## WORK TASK
For this exercise, restate word for word only the lines from the first line of the data to the line containing "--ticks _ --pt".
*** Opening of SOURCE DATA ***
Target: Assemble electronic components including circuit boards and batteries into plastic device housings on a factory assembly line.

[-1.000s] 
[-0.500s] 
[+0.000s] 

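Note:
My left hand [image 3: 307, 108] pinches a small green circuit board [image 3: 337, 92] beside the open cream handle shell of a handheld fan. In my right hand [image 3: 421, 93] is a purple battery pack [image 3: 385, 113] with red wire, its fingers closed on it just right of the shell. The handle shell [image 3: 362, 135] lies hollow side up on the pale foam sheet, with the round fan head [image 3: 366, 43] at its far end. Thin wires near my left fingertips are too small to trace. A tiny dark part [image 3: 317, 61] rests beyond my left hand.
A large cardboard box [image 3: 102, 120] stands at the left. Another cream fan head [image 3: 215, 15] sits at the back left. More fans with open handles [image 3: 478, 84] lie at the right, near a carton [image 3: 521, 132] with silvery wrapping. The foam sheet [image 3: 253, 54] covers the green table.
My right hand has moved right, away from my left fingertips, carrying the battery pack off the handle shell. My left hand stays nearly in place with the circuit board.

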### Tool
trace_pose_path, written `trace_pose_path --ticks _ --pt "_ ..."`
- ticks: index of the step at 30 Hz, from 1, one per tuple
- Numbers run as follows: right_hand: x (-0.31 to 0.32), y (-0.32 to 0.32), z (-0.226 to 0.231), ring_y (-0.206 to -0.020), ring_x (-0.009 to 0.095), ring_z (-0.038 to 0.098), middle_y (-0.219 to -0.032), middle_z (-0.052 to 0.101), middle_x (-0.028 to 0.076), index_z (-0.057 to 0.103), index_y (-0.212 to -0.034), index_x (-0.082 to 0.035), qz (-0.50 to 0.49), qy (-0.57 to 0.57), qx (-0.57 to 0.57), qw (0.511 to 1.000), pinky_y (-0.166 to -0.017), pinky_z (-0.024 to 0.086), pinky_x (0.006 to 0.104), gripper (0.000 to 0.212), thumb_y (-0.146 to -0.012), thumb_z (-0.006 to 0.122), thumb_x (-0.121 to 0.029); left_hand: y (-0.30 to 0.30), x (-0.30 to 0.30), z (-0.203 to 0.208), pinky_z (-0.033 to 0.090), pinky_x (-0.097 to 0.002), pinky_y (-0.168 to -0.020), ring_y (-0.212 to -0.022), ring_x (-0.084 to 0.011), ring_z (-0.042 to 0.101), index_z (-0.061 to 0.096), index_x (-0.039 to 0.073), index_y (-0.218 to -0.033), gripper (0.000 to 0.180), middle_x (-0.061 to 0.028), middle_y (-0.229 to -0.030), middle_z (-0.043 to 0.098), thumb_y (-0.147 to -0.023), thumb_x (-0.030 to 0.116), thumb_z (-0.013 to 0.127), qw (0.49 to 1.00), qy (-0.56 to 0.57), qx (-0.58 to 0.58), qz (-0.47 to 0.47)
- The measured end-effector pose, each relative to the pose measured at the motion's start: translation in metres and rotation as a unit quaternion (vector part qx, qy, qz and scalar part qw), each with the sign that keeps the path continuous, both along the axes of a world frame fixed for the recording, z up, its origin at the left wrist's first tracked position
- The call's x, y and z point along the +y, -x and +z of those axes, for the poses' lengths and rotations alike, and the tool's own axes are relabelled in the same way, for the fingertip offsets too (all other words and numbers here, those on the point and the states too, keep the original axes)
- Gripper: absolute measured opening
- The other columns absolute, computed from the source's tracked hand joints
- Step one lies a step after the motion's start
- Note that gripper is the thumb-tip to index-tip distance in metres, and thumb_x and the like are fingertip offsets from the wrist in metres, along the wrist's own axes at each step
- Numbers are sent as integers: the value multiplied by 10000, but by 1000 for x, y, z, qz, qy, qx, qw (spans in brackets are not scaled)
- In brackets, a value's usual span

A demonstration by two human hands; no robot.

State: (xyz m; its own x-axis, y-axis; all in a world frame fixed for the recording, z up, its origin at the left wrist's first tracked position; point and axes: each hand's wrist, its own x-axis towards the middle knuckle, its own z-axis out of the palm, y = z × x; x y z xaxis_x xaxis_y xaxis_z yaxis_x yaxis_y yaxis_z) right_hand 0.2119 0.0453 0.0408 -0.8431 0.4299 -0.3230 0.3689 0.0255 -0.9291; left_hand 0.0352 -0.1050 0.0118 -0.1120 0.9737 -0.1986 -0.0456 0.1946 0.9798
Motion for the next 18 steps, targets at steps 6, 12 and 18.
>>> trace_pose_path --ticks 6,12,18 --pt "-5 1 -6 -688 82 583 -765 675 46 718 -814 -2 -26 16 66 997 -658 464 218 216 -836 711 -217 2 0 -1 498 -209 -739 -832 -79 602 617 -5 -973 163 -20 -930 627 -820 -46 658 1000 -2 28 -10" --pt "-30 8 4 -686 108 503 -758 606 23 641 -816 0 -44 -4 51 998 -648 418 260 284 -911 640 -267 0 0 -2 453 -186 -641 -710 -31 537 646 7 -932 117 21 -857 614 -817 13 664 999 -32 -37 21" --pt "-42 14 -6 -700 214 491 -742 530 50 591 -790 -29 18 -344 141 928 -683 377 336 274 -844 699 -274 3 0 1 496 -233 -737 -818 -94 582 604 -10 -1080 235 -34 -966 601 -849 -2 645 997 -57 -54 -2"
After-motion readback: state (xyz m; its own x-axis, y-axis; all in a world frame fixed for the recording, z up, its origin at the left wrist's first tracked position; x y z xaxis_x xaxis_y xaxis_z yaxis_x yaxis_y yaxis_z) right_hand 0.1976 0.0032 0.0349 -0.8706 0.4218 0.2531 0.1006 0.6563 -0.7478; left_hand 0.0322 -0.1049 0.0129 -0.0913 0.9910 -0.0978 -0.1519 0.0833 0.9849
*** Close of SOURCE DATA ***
## EXERCISE RESULT
Target: Assemble electronic components including circuit boards and batteries into plastic device housings on a factory assembly line.

[-1.000s] 
[-0.500s] 
[+0.000s] 

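Note:
My left hand [image 3: 307, 108] pinches a small green circuit board [image 3: 337, 92] beside the open cream handle shell of a handheld fan. In my right hand [image 3: 421, 93] is a purple battery pack [image 3: 385, 113] with red wire, its fingers closed on it just right of the shell. The handle shell [image 3: 362, 135] lies hollow side up on the pale foam sheet, with the round fan head [image 3: 366, 43] at its far end. Thin wires near my left fingertips are too small to trace. A tiny dark part [image 3: 317, 61] rests beyond my left hand.
A large cardboard box [image 3: 102, 120] stands at the left. Another cream fan head [image 3: 215, 15] sits at the back left. More fans with open handles [image 3: 478, 84] lie at the right, near a carton [image 3: 521, 132] with silvery wrapping. The foam sheet [image 3: 253, 54] covers the green table.
My right hand has moved right, away from my left fingertips, carrying the battery pack off the handle shell. My left hand stays nearly in place with the circuit board.
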
### Tool
trace_pose_path, written `trace_pose_path --ticks _ --pt "_ ..."`

The answer has now been finished.